What is required »
The result should be an exact copy of the data, free of pictures.

-- Given material follows --

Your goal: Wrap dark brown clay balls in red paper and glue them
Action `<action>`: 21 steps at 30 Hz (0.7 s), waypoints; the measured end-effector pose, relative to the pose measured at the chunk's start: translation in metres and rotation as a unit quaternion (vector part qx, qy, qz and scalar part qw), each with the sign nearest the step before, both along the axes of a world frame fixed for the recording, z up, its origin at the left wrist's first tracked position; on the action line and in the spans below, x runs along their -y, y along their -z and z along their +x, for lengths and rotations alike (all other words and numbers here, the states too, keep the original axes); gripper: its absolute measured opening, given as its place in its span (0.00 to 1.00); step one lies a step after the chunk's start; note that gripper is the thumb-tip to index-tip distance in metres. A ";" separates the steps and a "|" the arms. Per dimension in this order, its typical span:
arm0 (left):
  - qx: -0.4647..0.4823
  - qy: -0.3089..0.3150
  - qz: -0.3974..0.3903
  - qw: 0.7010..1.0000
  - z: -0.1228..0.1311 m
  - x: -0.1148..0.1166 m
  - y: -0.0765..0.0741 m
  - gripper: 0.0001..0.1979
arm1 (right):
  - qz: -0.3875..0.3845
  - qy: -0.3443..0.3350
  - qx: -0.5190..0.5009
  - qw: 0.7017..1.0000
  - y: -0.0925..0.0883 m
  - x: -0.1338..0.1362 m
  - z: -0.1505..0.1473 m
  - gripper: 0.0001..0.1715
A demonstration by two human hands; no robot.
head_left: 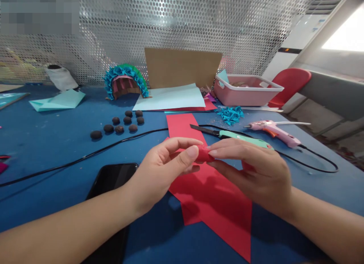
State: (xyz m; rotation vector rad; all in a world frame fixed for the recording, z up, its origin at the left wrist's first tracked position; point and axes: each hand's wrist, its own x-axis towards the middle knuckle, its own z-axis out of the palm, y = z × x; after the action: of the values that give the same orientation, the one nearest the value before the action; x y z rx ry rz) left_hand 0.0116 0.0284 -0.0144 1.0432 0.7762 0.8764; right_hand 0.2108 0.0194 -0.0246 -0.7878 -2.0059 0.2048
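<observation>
Between my two hands is a small piece of red paper (203, 153), bunched or rolled up. My left hand (167, 165) pinches its left end with thumb and fingers. At its right end, the fingertips of my right hand (253, 165) close on it. Below lie flat sheets of red paper (216, 203), partly shaded by the hands. A utility knife (241, 137) with a mint-green handle and its dark blade out lies just behind my right hand, the blade over a red strip (182, 124).
A black phone (113, 177) lies under my left forearm. Several dark balls (119, 129), a pink glue gun (273, 131) with a black cable (85, 156), blue paper scraps (231, 114), a pink basket (247, 93), a blue-fringed arch (125, 80) and a cardboard sheet (182, 67) stand or lie beyond.
</observation>
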 end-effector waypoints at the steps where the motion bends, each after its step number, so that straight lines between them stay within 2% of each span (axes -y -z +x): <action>1: 0.003 0.001 -0.002 1.000 0.000 -0.001 0.001 0.09 | -0.014 0.004 -0.009 1.000 0.001 0.000 0.000 0.15; 5: 0.020 0.004 -0.034 0.999 0.000 -0.003 0.004 0.07 | -0.088 0.050 -0.080 0.992 0.000 0.001 -0.003 0.10; 8: 0.020 0.026 -0.046 0.998 0.000 -0.004 0.004 0.11 | -0.174 0.027 -0.153 0.972 -0.004 -0.001 -0.007 0.06; 10: 0.026 0.050 -0.046 0.997 0.000 -0.003 0.004 0.12 | -0.265 -0.022 -0.220 0.939 -0.006 -0.003 -0.008 0.06; 13: 0.037 0.062 -0.040 0.997 0.000 -0.003 0.004 0.09 | -0.422 -0.097 -0.291 0.853 -0.006 -0.005 -0.008 0.08; 15: 0.043 0.058 -0.033 0.997 0.001 -0.002 0.005 0.07 | -0.489 -0.124 -0.309 0.806 -0.004 -0.006 -0.007 0.08; 16: 0.045 0.058 -0.032 0.997 0.001 -0.003 0.005 0.06 | -0.504 -0.130 -0.312 0.795 -0.003 -0.006 -0.007 0.08; 21: 0.052 0.065 -0.038 0.996 0.002 -0.002 0.003 0.11 | -0.502 -0.127 -0.306 0.799 -0.003 -0.002 -0.006 0.06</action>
State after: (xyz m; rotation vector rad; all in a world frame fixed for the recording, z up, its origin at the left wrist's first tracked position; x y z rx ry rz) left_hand 0.0132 0.0304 -0.0177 0.9627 0.6425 0.7776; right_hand 0.2049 0.0216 -0.0218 -0.8949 -1.2560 1.5687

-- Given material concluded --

Result »
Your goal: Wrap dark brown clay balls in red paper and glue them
Action `<action>`: 21 steps at 30 Hz (0.7 s), waypoints; the measured end-effector pose, relative to the pose measured at the chunk's start: translation in metres and rotation as a unit quaternion (vector part qx, qy, qz and scalar part qw), each with the sign nearest the step before, both along the axes of a world frame fixed for the recording, z up, its origin at the left wrist's first tracked position; on the action line and in the spans below, x runs along their -y, y along their -z and z along their +x, for lengths and rotations alike (all other words and numbers here, the states too, keep the original axes); gripper: its absolute measured opening, given as its place in its span (0.00 to 1.00); step one lies a step after the chunk's start; note that gripper is the thumb-tip to index-tip distance in metres. A ";" separates the steps and a "|" the arms. Per dimension in this order, its typical span:
arm0 (left):
  - qx: -0.4647..0.4823
  - qy: -0.3089..0.3150
  - qz: -0.3974..0.3903
  - qw: 0.7010..1.0000
  - z: -0.1228..0.1311 m
  - x: -0.1148..0.1166 m
  - y: -0.0765..0.0741 m
  - gripper: 0.0001..0.1979
arm1 (right):
  - qz: -0.3875..0.3845
  - qy: -0.3443..0.3350
  - qx: -0.5190..0.5009
  - qw: 0.7017..1.0000
  - y: -0.0925..0.0883 m
  - x: -0.1338..0.1362 m
  - z: -0.1505..0.1473 m
  - gripper: 0.0001..0.1715
A demonstration by two human hands; no robot.
head_left: 
State: (xyz m; rotation vector rad; all in a world frame fixed for the recording, z up, its origin at the left wrist's first tracked position; point and axes: each hand's wrist, its own x-axis towards the middle knuckle, its own z-axis out of the palm, y = z × x; after the action: of the values that give the same orientation, the one nearest the value before the action; x y z rx ry rz) left_hand 0.0116 0.0284 -0.0144 1.0432 0.7762 0.8764; right_hand 0.2108 0.0194 -0.0246 -0.7878 -2.0059 0.2048
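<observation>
Between my two hands is a small piece of red paper (203, 153), bunched or rolled up. My left hand (167, 165) pinches its left end with thumb and fingers. At its right end, the fingertips of my right hand (253, 165) close on it. Below lie flat sheets of red paper (216, 203), partly shaded by the hands. A utility knife (241, 137) with a mint-green handle and its dark blade out lies just behind my right hand, the blade over a red strip (182, 124).
A black phone (113, 177) lies under my left forearm. Several dark balls (119, 129), a pink glue gun (273, 131) with a black cable (85, 156), blue paper scraps (231, 114), a pink basket (247, 93), a blue-fringed arch (125, 80) and a cardboard sheet (182, 67) stand or lie beyond.
</observation>
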 end-effector waypoints at the steps where the motion bends, each after its step number, so that straight lines between them stay within 2% of each span (axes -y -z +x): <action>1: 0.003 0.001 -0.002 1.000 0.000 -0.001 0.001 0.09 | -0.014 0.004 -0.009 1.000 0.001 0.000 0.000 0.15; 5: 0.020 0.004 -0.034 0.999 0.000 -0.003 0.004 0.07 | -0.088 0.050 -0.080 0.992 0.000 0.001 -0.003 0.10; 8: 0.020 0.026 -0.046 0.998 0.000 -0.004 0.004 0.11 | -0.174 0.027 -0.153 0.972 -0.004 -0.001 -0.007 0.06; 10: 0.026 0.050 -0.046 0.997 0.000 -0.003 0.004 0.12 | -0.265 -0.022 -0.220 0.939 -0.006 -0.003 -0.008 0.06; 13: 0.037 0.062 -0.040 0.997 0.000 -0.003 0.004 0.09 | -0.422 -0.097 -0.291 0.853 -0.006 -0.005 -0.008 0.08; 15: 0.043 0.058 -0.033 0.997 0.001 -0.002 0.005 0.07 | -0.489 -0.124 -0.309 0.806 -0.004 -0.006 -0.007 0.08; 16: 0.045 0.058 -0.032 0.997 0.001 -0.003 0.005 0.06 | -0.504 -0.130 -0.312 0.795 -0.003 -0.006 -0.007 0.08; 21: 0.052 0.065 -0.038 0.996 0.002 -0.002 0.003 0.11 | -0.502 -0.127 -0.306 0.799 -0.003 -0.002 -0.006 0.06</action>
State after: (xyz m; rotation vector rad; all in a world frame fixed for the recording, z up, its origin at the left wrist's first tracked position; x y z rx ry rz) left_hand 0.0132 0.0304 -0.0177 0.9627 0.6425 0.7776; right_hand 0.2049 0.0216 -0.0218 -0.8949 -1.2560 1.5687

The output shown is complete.